GlobalWoZ: Globalizing MultiWoZ to Develop Multilingual Task-Oriented Dialogue Systems

Bosheng Ding,Junjie Hu,Lidong Bing,Sharifah Mahani Aljunied,Shafiq Joty,Luo Si,Chunyan Miao
DOI: https://doi.org/10.48550/arXiv.2110.07679
2022-04-01
Abstract:Much recent progress in task-oriented dialogue (ToD) systems has been driven by available annotation data across multiple domains for training. Over the last few years, there has been a move towards data curation for multilingual ToD systems that are applicable to serve people speaking different languages. However, existing multilingual ToD datasets either have a limited coverage of languages due to the high cost of data curation, or ignore the fact that dialogue entities barely exist in countries speaking these languages. To tackle these limitations, we introduce a novel data curation method that generates GlobalWoZ -- a large-scale multilingual ToD dataset globalized from an English ToD dataset for three unexplored use cases. Our method is based on translating dialogue templates and filling them with local entities in the target-language countries. We release our dataset as well as a set of strong baselines to encourage research on learning multilingual ToD systems for real use cases.

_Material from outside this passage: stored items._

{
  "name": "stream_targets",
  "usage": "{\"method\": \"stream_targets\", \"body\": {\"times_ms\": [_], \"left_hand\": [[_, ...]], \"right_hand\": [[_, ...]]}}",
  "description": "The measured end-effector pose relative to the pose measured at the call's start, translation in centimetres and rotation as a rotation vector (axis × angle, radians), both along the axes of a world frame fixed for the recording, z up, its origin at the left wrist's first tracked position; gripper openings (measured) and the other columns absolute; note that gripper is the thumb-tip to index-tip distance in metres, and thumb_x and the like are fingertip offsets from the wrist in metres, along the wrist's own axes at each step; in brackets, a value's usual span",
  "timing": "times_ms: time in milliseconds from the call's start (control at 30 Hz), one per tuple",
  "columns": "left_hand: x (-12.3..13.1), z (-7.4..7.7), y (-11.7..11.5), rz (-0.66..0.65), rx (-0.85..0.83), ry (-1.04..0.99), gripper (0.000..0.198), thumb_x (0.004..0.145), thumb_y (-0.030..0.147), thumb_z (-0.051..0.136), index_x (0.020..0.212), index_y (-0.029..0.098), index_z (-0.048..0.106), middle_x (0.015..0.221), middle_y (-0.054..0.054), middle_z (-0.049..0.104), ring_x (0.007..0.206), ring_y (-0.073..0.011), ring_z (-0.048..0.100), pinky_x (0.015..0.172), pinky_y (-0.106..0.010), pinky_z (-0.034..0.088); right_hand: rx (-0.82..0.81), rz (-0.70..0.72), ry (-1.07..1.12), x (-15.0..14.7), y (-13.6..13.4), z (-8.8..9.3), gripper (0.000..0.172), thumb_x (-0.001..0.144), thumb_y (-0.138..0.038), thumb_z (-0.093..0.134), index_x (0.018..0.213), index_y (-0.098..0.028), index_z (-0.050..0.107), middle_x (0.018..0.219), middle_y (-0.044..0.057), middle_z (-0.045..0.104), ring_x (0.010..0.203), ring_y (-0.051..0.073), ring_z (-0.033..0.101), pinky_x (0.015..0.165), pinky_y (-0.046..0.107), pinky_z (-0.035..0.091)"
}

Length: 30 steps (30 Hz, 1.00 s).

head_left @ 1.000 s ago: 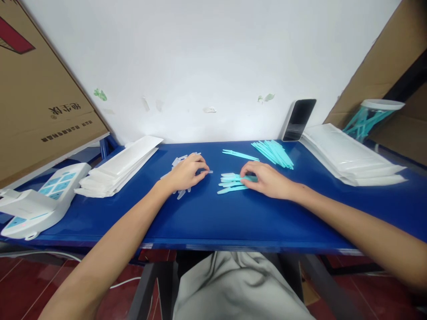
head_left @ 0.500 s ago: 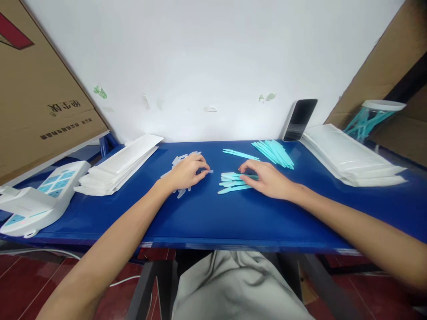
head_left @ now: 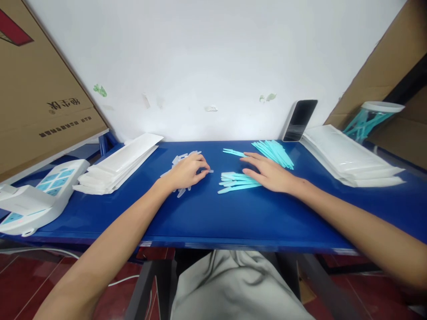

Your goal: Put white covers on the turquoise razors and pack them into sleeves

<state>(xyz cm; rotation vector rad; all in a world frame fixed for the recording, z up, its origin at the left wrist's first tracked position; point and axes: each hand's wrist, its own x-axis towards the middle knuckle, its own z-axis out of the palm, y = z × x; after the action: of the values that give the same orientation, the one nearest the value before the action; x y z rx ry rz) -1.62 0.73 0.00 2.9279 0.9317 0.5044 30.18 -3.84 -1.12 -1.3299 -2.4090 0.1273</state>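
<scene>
My left hand (head_left: 187, 172) rests over a scatter of small translucent plastic caps (head_left: 181, 158). Between its thumb and forefinger it pinches one cap (head_left: 211, 171), pointing right. My right hand (head_left: 271, 174) hovers palm down with its fingers apart. Its fingertips are near the right end of some loose teal eyebrow razors (head_left: 232, 152); whether they touch is unclear. Under its thumb lies a small stack of teal razors (head_left: 233, 183) with pale ends to the left, partly covered by the hand. Behind it spreads a fan of more teal razors (head_left: 276, 153).
On the blue table (head_left: 207, 218), white packets are stacked at left (head_left: 115, 171) and right (head_left: 350, 155). A phone (head_left: 300, 120) leans on the wall. A power strip (head_left: 58, 191) lies far left; a lidded clear jar (head_left: 370, 120) of teal sticks stands far right. Cardboard flanks both sides.
My right hand has let go of a razor at the stack and moved up and right, its fingers spreading toward the loose razors. My left hand stays still with the cap.
</scene>
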Motion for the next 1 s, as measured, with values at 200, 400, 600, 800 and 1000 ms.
{"method": "stream_targets", "body": {"times_ms": [200, 400, 600, 800, 1000], "left_hand": [[0.0, -0.1, 0.1, -0.007, -0.005, 0.001, 0.032, 0.101, 0.035, 0.048, 0.105, 0.019, 0.074, 0.107, -0.01, 0.066, 0.104, -0.0259, 0.06, 0.093, -0.042, 0.048], [0.0, -0.2, 0.1, 0.0, -0.005, 0.0, 0.031, 0.101, 0.035, 0.048, 0.105, 0.019, 0.074, 0.106, -0.009, 0.066, 0.103, -0.0253, 0.061, 0.092, -0.041, 0.048], [0.0, -0.1, -0.1, 0.014, -0.02, 0.0, 0.031, 0.101, 0.036, 0.048, 0.105, 0.02, 0.074, 0.107, -0.01, 0.066, 0.103, -0.0255, 0.062, 0.092, -0.041, 0.049], [0.1, 0.1, -0.1, 0.007, -0.021, 0.007, 0.031, 0.101, 0.035, 0.048, 0.106, 0.02, 0.074, 0.106, -0.008, 0.073, 0.102, -0.0252, 0.063, 0.093, -0.042, 0.049], [0.1, 0.3, -0.1, -0.004, -0.024, 0.016, 0.03, 0.101, 0.032, 0.05, 0.112, 0.019, 0.075, 0.105, -0.008, 0.077, 0.098, -0.0248, 0.066, 0.088, -0.042, 0.052]], "right_hand": [[-0.129, -0.112, -0.13, 0.6, 1.0, -0.5, 0.073, 0.102, -0.065, 0.028, 0.155, -0.018, 0.045, 0.166, 0.015, 0.031, 0.151, 0.036, 0.032, 0.121, 0.055, 0.032], [-0.099, -0.1, -0.15, 0.7, 0.9, -0.8, 0.078, 0.102, -0.065, 0.024, 0.15, -0.01, 0.05, 0.158, 0.019, 0.044, 0.149, 0.034, 0.038, 0.122, 0.052, 0.031], [-0.065, -0.068, -0.1, 0.4, 0.4, 0.1, 0.061, 0.107, -0.05, 0.024, 0.138, -0.016, 0.063, 0.146, 0.013, 0.06, 0.136, 0.033, 0.055, 0.115, 0.049, 0.041], [-0.018, -0.084, -0.126, 0.5, 0.5, 0.2, 0.045, 0.102, -0.025, 0.037, 0.134, -0.016, 0.066, 0.13, 0.01, 0.072, 0.114, 0.031, 0.069, 0.096, 0.043, 0.053], [0.061, -0.201, -0.268, 0.8, 0.8, 0.1, 0.037, 0.095, -0.022, 0.049, 0.121, -0.028, 0.075, 0.113, 0.002, 0.079, 0.1, 0.027, 0.074, 0.079, 0.034, 0.055]]}}
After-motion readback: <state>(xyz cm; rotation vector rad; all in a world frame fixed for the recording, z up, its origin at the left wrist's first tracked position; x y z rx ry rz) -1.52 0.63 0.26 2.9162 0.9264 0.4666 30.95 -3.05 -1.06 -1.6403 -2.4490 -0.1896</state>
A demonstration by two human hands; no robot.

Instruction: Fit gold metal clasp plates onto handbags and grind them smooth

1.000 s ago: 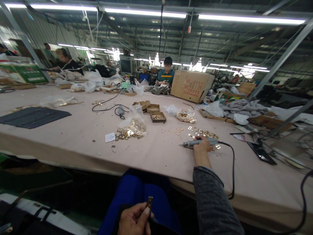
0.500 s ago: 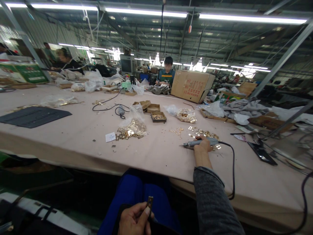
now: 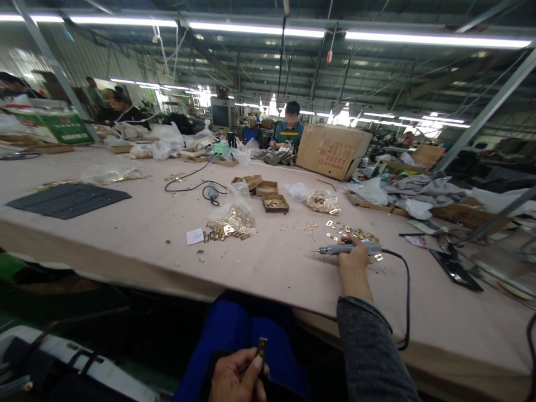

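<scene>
A small metal clip [image 3: 262,347] is pinched upright in the left hand [image 3: 237,379] down near the lap, probably kept ready; the corded electric screwdriver [image 3: 349,249] is gripped by the right hand [image 3: 355,258] on the counter [image 3: 125,234], beside loose brass pieces [image 3: 349,230].

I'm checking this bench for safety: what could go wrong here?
The cord of the electric screwdriver loops over the table edge; it could snag the sleeve. The left hand pinches a small metal piece above the lap, off the table; if dropped, it may fall to the floor.
</scene>
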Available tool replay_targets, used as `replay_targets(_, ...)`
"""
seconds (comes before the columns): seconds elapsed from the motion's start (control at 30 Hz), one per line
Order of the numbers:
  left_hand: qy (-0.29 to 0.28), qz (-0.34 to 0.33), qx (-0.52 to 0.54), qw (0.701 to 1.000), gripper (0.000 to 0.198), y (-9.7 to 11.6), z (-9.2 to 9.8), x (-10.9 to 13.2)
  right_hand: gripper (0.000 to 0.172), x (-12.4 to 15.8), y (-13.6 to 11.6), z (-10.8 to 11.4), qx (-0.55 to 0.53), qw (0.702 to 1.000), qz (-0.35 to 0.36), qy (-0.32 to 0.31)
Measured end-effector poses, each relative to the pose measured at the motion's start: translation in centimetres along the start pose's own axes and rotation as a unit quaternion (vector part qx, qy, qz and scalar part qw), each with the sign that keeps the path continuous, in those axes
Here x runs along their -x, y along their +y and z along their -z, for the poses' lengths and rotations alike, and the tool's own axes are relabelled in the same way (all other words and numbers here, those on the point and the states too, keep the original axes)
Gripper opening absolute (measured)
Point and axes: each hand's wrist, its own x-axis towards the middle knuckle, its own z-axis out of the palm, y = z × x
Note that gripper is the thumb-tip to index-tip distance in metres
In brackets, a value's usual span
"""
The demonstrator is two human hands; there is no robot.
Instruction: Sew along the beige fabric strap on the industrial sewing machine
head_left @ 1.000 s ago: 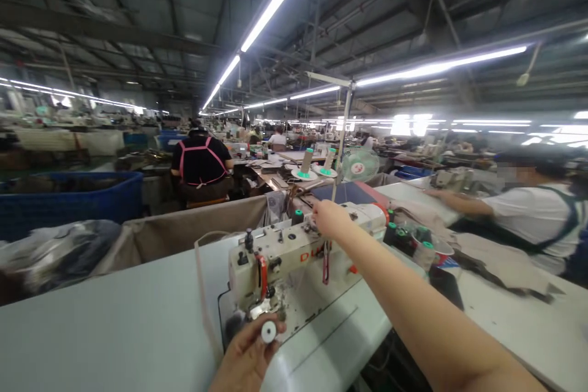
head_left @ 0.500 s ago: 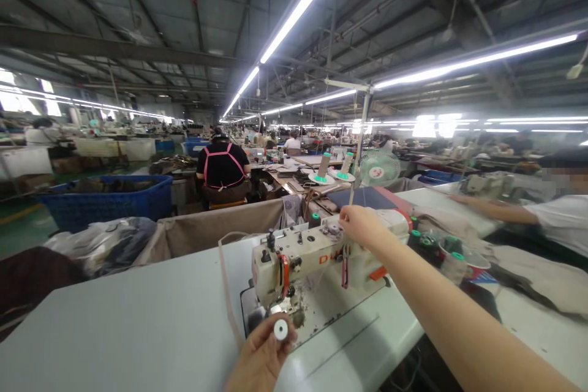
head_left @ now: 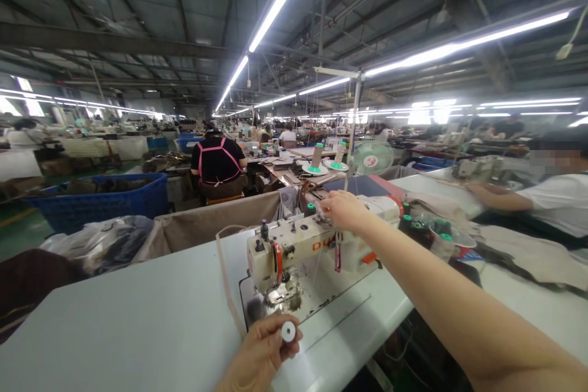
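A cream sewing machine point(head_left: 303, 246) stands on the pale grey table point(head_left: 114, 312) in front of me. My left hand point(head_left: 264, 352) is low at the table's near edge, fingers closed on a small white bobbin point(head_left: 288, 331). My right hand point(head_left: 342, 209) reaches over the top of the machine, fingers pinched together near the bobbin winder; whatever they hold is too fine to make out. A thin thread point(head_left: 316, 269) hangs down in front of the machine. Green-based thread cones point(head_left: 316, 159) stand behind it.
A small fan point(head_left: 373, 158) on a pole stands behind the machine. A cup and several green-capped spools point(head_left: 436, 236) sit to the right. A person in a white shirt point(head_left: 551, 202) works at right. Another person in a black top point(head_left: 215, 162) sits ahead. Blue crate point(head_left: 101, 202) at left.
My right hand has shifted slightly left along the machine's top. My left hand keeps hold of the bobbin, and the view has swung a little.
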Motion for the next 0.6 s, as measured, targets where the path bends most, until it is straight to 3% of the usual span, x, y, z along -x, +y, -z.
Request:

Computation and Language,Artificial Intelligence
What problem does this paper attempt to address?
### Problems the paper attempts to solve This paper aims to solve two main limitations in the dataset construction of multilingual task - oriented dialogue systems (ToD): 1. **Limited language coverage**: Existing multilingual ToD datasets can usually cover only a few languages due to the high cost of data collection. 2. **Ignoring the existence of local entities**: When translating English ToD datasets, existing methods simply translate English named entities (such as place names, restaurant names) into the target language, ignoring the fact that these entities hardly exist in the target - language countries. To solve these problems, the paper proposes a new dataset construction method and generates a large - scale multilingual ToD dataset named GlobalWoZ. This method is achieved by translating dialogue templates and filling in local entities in the target - language countries, thus supporting three unexplored multilingual ToD usage scenarios: - **F&F**: Foreign - language speakers use the ToD system in a foreign - language - speaking country. - **F&E**: Foreign - language speakers use the ToD system in an English - speaking country. - **E&F**: English speakers use the ToD system in a foreign - language - speaking country. In addition, the paper also explores the prevalence of code - switching phenomena in cross - language and cross - country task - oriented dialogues, and experimentally demonstrates the deficiencies of current multilingual models in zero - shot cross - language transfer tasks. To improve the performance of the model, the paper proposes a series of data augmentation methods to train stronger baseline models.